BEGIN Recorded data
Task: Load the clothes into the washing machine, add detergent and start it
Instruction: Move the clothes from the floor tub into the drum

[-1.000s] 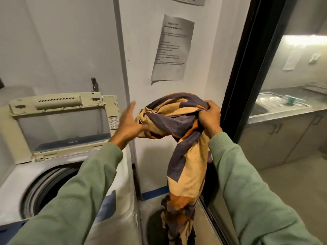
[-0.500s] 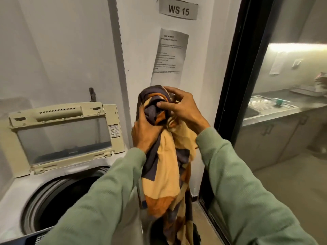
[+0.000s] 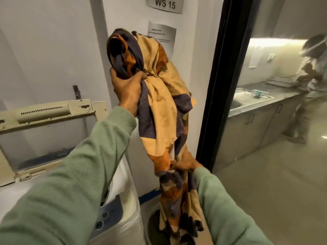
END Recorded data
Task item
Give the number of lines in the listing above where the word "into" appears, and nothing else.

Response box
2